I have no interest to maintain twisted except for the fact I'm using it
in semi-production and I plan to use it in production, and so I need it
to be stable, and with all possible bugfixes and features applied
without formalities. I assume other business usages of twisted may have
the same needs, so perhaps we can join our efforts with this project.

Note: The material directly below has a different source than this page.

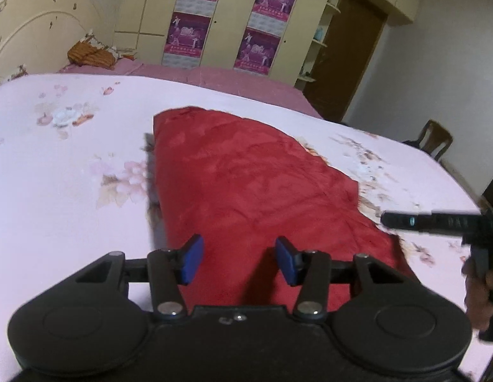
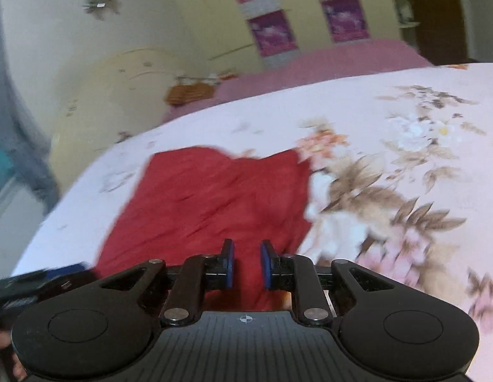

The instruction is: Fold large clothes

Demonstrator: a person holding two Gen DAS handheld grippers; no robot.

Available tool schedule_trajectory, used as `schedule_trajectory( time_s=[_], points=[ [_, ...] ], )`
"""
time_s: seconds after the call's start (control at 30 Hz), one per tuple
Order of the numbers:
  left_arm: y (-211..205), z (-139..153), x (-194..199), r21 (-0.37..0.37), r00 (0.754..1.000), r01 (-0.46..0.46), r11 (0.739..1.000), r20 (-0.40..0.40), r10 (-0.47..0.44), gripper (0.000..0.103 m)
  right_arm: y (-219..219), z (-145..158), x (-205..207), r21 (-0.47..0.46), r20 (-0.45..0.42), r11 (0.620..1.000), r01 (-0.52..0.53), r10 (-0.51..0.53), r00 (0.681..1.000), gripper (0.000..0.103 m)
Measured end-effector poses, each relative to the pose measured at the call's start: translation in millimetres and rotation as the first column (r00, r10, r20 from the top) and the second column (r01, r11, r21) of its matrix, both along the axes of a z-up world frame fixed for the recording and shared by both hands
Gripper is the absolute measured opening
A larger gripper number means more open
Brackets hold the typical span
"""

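- Left wrist view: the red garment (image 1: pixel 246 191) lies flat on the bed (image 1: pixel 71 159), already folded into a long strip that runs away from the camera, its near end just under the left tool (image 1: pixel 239 259).
- That tool hovers above the near end with its blue pads (image 1: pixel 192 259) spread wide and nothing between them, so it is released.
- The right tool (image 1: pixel 402 219) shows at the right border, just beside the cloth's right edge; its jaws are hidden from here.
- A dark lining peeks out along the garment's left edge, so my judgement is that the layers are not perfectly aligned.
- Right wrist view: the picture is blurred. The right tool (image 2: pixel 247 264) hangs over the near right part of the red garment (image 2: pixel 214 197), its pads (image 2: pixel 228 264) a narrow gap apart with red cloth visible beyond them; nothing looks pinched, so I read it as released but nearly closed.
- The far end of the cloth looks uneven, with a notch between two lobes.
- The step in hand is probably the next cross fold: near end carried up onto the far end.
- To do it well, each tool should likely take one near corner, biting through every layer, lining included.
- Lift both corners evenly and keep the edge taut between them, otherwise this thick cloth will probably sag in the middle.
- Lay the edge down square to the far end, then let go.
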State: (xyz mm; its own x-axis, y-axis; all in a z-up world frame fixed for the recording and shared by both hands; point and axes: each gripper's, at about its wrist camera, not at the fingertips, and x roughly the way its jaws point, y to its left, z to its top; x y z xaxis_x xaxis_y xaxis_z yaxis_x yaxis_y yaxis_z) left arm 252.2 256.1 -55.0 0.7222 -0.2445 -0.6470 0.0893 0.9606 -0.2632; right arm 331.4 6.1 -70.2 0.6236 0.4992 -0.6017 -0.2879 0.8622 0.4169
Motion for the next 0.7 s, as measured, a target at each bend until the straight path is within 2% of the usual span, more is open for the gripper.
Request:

My choice was to either dump twisted or to maintain it locally, and so I
clearly have an interest to make the CPUShare-Twisted branch public and
to include other people fixes and features (I was already maintaining it
over the last year except it was just a patch with fixes that I failed
to push in SVN, and not a real fork).

You can find the quickstart, basic objectives (including the not trying
to reinvent the wheel) and mailing list details on the project page:

	http://www.cpushare.com/twisted

I'll keep tracking SVN. I'll also keep submitting patches upstream since
one can always hope for the best.

Also note, over the last year I've fixed at least one bug in core
twisted basic protocols that would have never been found with any
unittest out there. Careful auditing and reading code and filtering of
the patches, and thinking deeply about the design before writing code
(to write the code in a way that won't break easily over time), is much
more important than spending time on unittests. Unittests still makes
perfect sense after stuff is included and works in basic testing, but
they should be separated from the logic of committing valid patches to
the tree.

NOTE: before clicking on that page you may want to also answer these
questions:

1) is python much better than ruby and all other language on earth?
2) is twisted much better than any other framework to write network apps?
3) are twisted and python fast and scalable enough for all applications?
4) is the single threaded model scalable enough for all applications in
   smp?
5) is async programming using deferreds simpler to code for a webserver
   that is stateless and that only does sql queries over the network?
6) would you rather prefer to go broke than to use code
   "not-invented-here" or not written with python and twisted?
   (of course the python interpreter the c compiler and the underlying
   operative system are magically excluded from the not-invented-here
   clause for whatever unknown reason)

I'm welcome anybody who wants to join cpushare-twisted, but if the
answer of _any_ of the above questions is "yes", I think you may be
better off ignoring this email.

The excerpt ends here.